Effect of service of acquisition schedule in relation to foreign bank assets.

91.— (1) In this Part—

“foreign bank asset” means a bank asset in which the transfer or assignment of any right, title or interest that NAMA proposes to acquire is governed in whole or in part by the law of a state (including the law of a territorial unit of a state) other than the State;

“foreign law”, in relation to a foreign bank asset or a transaction in relation to a foreign bank asset means the law of a state other than the State.

(2) In this section, where a bank asset is to be acquired by a NAMA group entity, a reference to NAMA in this section (but not in sections 92 and 93 as applied by subsection (10)) shall be construed as a reference to the NAMA group entity.

(3) To the extent that a bank asset proposed to be acquired by NAMA is or includes a foreign bank asset—

(a) if the law governing the transfer or assignment of the foreign bank asset permits the transfer or assignment of that asset, the participating institution shall if NAMA so directs do everything required by law to give effect to the acquisition, or

(b) if the relevant foreign law does not permit the transfer or assignment of the foreign bank asset, the participating institution shall if NAMA so directs do all that the participating institution is permitted to do under that law to assign to NAMA the greatest interest possible in the foreign bank asset.

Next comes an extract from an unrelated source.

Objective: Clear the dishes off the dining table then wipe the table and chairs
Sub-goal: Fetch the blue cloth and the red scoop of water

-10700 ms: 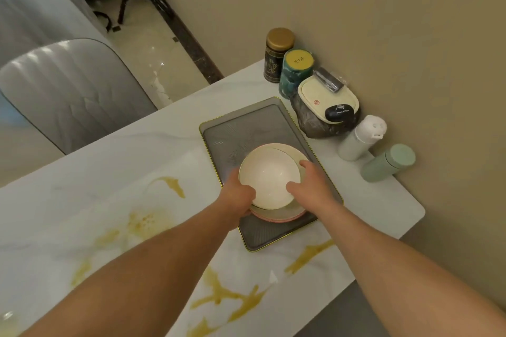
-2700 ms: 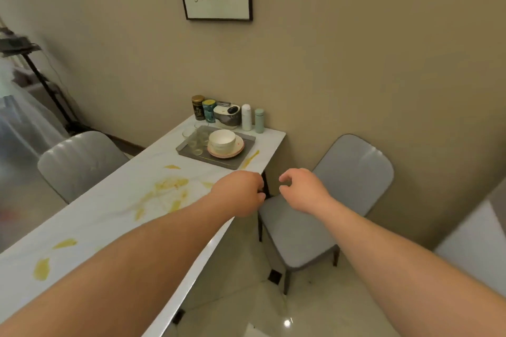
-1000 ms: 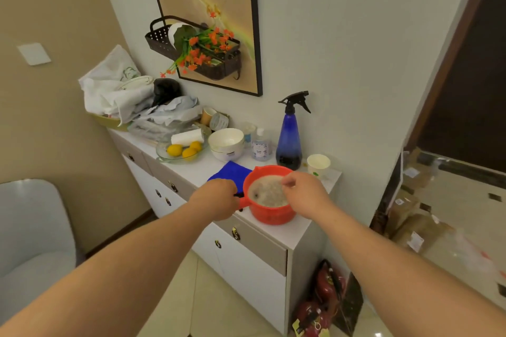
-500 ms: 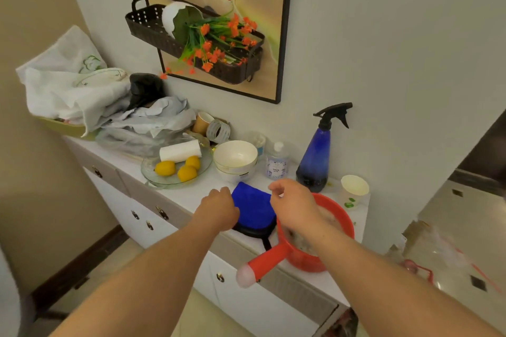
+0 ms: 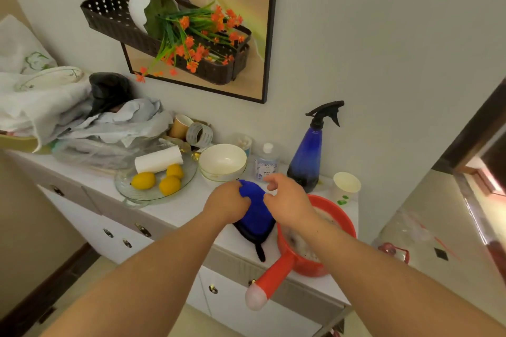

(4) A participating institution, to the extent that a foreign bank asset is one to which subsection (3) (b) applies—

(a) is subject to duties, obligations and liabilities as nearly as possible corresponding to those of a trustee in relation to that bank asset, and

(b) shall hold the bank asset for the benefit and to the direction of NAMA,

in each case subject to the nature of, and the terms and conditions of the acquisition of, the foreign bank asset.

(5) Subsection (3) applies in so far as the service of an acquisition schedule would not, of itself, as a matter of foreign law, operate to give effect to the acquisition of a foreign bank asset or otherwise effect or achieve the result referred to in that subsection in relation to such a bank asset.

(6) Without prejudice to subsection (4), a participating institution shall, immediately upon being so directed by NAMA to do so, execute and deliver to NAMA any contract, document, agreements, deed or other instrument that NAMA considers necessary or desirable to ensure that there is effected a binding acquisition by NAMA or the NAMA group entity concerned, under the applicable law, of the interest specified in the relevant acquisition schedule. NAMA may issue more than one direction under this subsection in connection with a foreign bank asset.

(7) A trust, duty, obligation or liability created or constituted by this section shall not be taken to constitute a security.

(8) A participating institution shall comply with any direction of NAMA in relation to any duty, obligation or liability under this section.

(9) A participating institution shall obtain, make, maintain and comply with any authorisation, consent, approval, resolution, licence, exemption, filing, notarisation or registration that is necessary in the State and in any other place in connection with ensuring the legality and enforceability of any act, matter or thing referred to in this section.

(10) Sections 92 and 93 apply with any necessary modifications in relation to a foreign bank asset.